[RECORDED INFORMATION — start]
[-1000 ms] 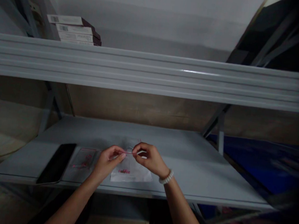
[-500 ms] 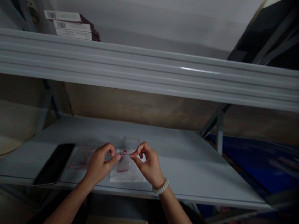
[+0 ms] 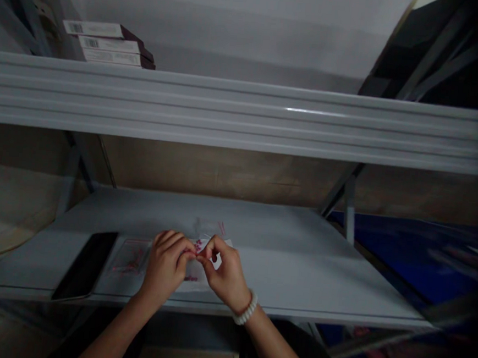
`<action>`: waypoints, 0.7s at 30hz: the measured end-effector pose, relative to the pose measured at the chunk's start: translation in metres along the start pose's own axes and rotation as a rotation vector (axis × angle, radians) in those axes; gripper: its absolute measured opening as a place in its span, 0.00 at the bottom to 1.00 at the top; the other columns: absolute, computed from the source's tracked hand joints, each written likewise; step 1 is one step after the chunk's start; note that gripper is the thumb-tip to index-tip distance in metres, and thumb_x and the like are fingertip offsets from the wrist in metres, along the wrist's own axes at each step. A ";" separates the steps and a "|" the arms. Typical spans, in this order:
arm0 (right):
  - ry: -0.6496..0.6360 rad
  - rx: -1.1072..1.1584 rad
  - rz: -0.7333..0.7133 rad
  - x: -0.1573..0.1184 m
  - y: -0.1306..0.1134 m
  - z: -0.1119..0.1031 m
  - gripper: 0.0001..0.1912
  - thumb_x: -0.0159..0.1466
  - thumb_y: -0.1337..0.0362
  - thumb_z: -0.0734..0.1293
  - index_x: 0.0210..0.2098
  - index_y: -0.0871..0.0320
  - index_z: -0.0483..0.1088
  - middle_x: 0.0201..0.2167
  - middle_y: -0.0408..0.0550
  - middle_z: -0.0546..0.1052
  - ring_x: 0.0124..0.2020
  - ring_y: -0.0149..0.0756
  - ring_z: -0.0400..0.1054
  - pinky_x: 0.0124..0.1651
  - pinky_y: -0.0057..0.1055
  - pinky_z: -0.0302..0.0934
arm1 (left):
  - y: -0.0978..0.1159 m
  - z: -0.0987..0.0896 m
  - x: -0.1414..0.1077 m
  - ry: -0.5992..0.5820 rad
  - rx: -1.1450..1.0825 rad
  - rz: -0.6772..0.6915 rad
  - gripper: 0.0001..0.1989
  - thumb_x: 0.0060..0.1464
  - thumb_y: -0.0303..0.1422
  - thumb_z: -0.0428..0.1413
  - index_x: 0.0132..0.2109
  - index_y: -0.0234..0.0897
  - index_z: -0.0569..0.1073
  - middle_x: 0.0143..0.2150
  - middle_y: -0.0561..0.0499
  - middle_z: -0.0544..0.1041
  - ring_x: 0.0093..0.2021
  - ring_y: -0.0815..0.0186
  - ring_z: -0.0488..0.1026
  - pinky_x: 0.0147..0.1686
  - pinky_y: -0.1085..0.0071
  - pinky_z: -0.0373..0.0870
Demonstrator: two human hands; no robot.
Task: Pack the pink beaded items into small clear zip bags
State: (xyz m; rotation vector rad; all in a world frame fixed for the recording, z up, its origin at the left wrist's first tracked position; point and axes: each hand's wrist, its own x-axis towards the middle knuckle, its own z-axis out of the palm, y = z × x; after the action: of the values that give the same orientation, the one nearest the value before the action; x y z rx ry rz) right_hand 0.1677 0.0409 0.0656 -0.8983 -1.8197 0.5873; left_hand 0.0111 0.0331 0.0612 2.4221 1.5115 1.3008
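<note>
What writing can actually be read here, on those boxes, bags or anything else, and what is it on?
Nothing can be read word for word.
Barcodes on the stacked boxes: digits too small to read.
Printed lines on the lowest box: too blurred to read.
Pink print on the plastic bag: too blurred to read.
Pink print on the white packet: too blurred to read.

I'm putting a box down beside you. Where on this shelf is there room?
Grey shelf surface shows right of the right hand, the widest patch, and behind the clear bag. Crowded from the black smartphone across the pink-marked bag and left hand to the white packet.
</note>
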 end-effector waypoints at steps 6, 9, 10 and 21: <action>0.014 0.023 -0.045 0.002 -0.001 0.002 0.11 0.56 0.75 0.60 0.23 0.56 0.54 0.22 0.40 0.64 0.25 0.28 0.57 0.29 0.24 0.51 | -0.001 -0.007 0.003 -0.048 -0.104 -0.047 0.08 0.56 0.30 0.51 0.29 0.39 0.71 0.28 0.52 0.72 0.34 0.63 0.67 0.37 0.68 0.60; -0.020 0.011 -0.066 0.003 0.001 0.004 0.11 0.55 0.76 0.59 0.23 0.56 0.53 0.22 0.40 0.62 0.25 0.29 0.56 0.30 0.24 0.50 | -0.006 -0.009 0.002 -0.078 -0.124 -0.064 0.09 0.56 0.29 0.51 0.28 0.38 0.71 0.28 0.53 0.72 0.34 0.64 0.67 0.37 0.69 0.60; -0.024 0.009 -0.072 0.004 0.002 0.005 0.11 0.55 0.76 0.59 0.23 0.56 0.53 0.21 0.40 0.61 0.25 0.29 0.56 0.30 0.25 0.49 | -0.008 -0.010 0.002 -0.069 -0.104 -0.057 0.09 0.56 0.29 0.51 0.28 0.38 0.71 0.29 0.53 0.72 0.34 0.64 0.67 0.38 0.69 0.60; 0.002 0.070 -0.077 0.012 -0.001 0.008 0.11 0.55 0.75 0.59 0.22 0.57 0.52 0.21 0.39 0.60 0.25 0.28 0.54 0.29 0.24 0.49 | -0.018 -0.021 0.000 -0.020 -0.086 -0.054 0.07 0.55 0.26 0.49 0.31 0.37 0.70 0.30 0.52 0.70 0.36 0.64 0.66 0.38 0.69 0.61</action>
State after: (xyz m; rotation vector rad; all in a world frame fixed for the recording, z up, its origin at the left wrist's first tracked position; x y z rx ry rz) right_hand 0.1575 0.0501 0.0697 -0.7776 -1.8125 0.5977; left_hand -0.0160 0.0347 0.0681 2.3183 1.4733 1.2996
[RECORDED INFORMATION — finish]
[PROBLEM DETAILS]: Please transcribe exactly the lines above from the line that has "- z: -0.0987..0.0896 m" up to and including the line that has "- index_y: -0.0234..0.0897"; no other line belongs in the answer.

[EXERCISE ANSWER]:
  - z: -0.0987..0.0896 m
  - x: -0.1414..0.1077 m
  - ry: -0.5992..0.5820 rad
  - rx: -1.1450..1.0825 rad
  - rz: -0.6772..0.6915 rad
  - gripper: 0.0001..0.1989
  - thumb_x: 0.0060..0.1464
  - thumb_y: -0.0303..0.1422
  - thumb_z: -0.0428..0.1413
  - index_x: 0.0132..0.2109
  - index_y: -0.0234..0.0897

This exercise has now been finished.